AB: È una complicazione continua. Penso che probabilmente rientriamo in uno di quei campi [d’attività] nei quali la Brexit è stata difficile da gestire quanto il Covid. Continua a esserci, non la vediamo - più o meno - ma è come se si stesse risolvendo da sola. Però penso che ci vorranno molti mesi prima che possiamo sentirci a posto. La nostra produzione è in Portogallo. Quindi, ovviamente, come molti altri marchi, stiamo esaminando il modo in cui portiamo i nostri prodotti nel Paese. “Lo lasciamo o collochiamo dei magazzini altrove?”. Stiamo aprendo dei magazzini in Europa. Chiaramente, stiamo pensando a come portare il prodotto ai clienti; vogliamo mantenere questo processo il più semplice possibile. Ma non c'è un modo facile per dirlo: come per ogni altro marchio, [la Brexit] è stata un'ulteriore complicazione e quest'anno ha reso le cose ancor più impegnative.
FNW: Qual è il fatturato annuale di Orlebar Brown?
AB: Quest'anno saremo intorno ai 30-32 milioni di sterline.

FNW: Dove vuole che sia il marchio tra cinque anni?
AB: Cinque anni non sembrano nemmeno così avanti nel tempo. Tra cinque anni, spero che realizzeremo più o meno lo stesso genere di cose che stiamo facendo ora. Ma in una maniera più grande. Ci sono così tanti altri luoghi di villeggiatura in cui possiamo essere. Non abbiamo fatto partire davvero il Sud America, non abbiamo avviato l'Estremo Oriente. Ci siamo allargati in alcune nuove categorie di prodotti, fra accessori da viaggio, valigie, scarpe e capispalla, che spero ci porteranno ad incontrare i gusti dei nostri clienti. Penso che questa mentalità in evoluzione si possa percepire. Da marchi e aziende che si aspettano che i clienti si adattino al modo in cui essi vogliono che i clienti acquistino, a noi che ci adattiamo effettivamente al modo in cui il cliente desidera acquistare. E spero che tra cinque anni i clienti trovino che li stiamo incontrando dove vogliono incontrarci, nel modo in cui vogliono farlo, fornendo loro i servizi che desiderano, così come il prodotto che stiamo già creando. E grazie mille.

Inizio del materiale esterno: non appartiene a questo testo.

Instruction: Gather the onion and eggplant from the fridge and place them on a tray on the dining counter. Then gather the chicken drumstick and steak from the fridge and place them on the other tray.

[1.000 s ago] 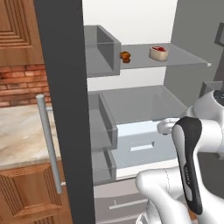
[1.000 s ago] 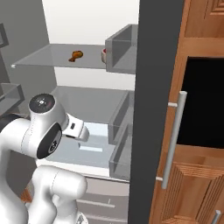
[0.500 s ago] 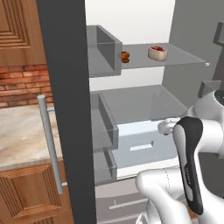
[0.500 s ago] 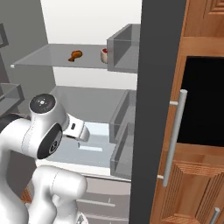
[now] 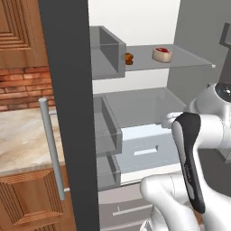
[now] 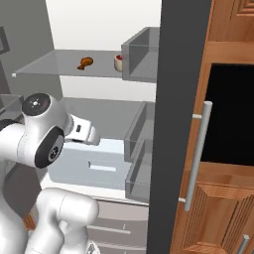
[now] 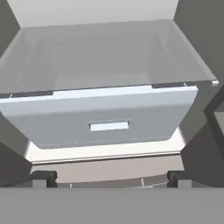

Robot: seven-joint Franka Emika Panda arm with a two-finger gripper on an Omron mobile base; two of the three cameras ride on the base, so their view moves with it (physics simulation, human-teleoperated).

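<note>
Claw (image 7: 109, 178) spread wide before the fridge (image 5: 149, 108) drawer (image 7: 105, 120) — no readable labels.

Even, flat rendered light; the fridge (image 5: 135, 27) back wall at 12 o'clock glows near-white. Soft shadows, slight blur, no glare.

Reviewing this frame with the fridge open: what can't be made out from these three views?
- Drawer contents: in the hand view its pale front panel hides the inside.
- Chicken drumstick and steak: too small on the upper shelf for detail.
- Door bins: frosted walls obscure their contents in both base views.
- Pincer: cut by the hand view's bottom edge, tips apart.
</note>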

FNW: Cosa spera che i giovani imprenditori possano imparare dalla sua esperienza?
AB: Spero che gli imprenditori pensino che in realtà non debba essere così difficile. E credo anche nel mantenere le cose semplici. Io ho iniziato con un paio di pantaloncini da bagno in quattro lunghezze. Ho avuto un monoprodotto per tre anni - non è necessario complicare eccessivamente le cose. Trovate quel prodotto rappresentativo, sia che quel prodotto sia un servizio o un oggetto, e fate quella cosa davvero bene piuttosto che fare un sacco di cose in modo mediocre. Tenete tutto piccolo. Non sentite la pressione di dover andare veloci. Queste sono alcune delle cose principali che ho imparato lungo il percorso che penso siano messaggi abbastanza standard a tutti i livelli che potrebbero essere utili.
FNW: Perché ha deciso di partecipare all'evento #ThoseWhoDare di Vodafone?
AB: Per una moltitudine di ragioni. Siccome stiamo uscendo dalla pandemia, penso sia una buona iniziativa. Mi piace molto l'idea di pensare in modo audace per aiutare la propria azienda a crescere. Se ci sono lezioni, insegnamenti che ho avuto negli ultimi anni su cose come lo storytelling e a proposito delle sfide su come entrare in contatto con i clienti e comprenderli o delle problematiche che le aziende devono affrontare - come ridurre al minimo i costi aziendali - allora sono felice di poter aiutare.
Ideato nell’intento di sostenere le PMI, l'evento di Vodafone (che dura una settimana) mostrerà le presentazioni di oltre 30 imprenditori dinamici e rivoluzionari.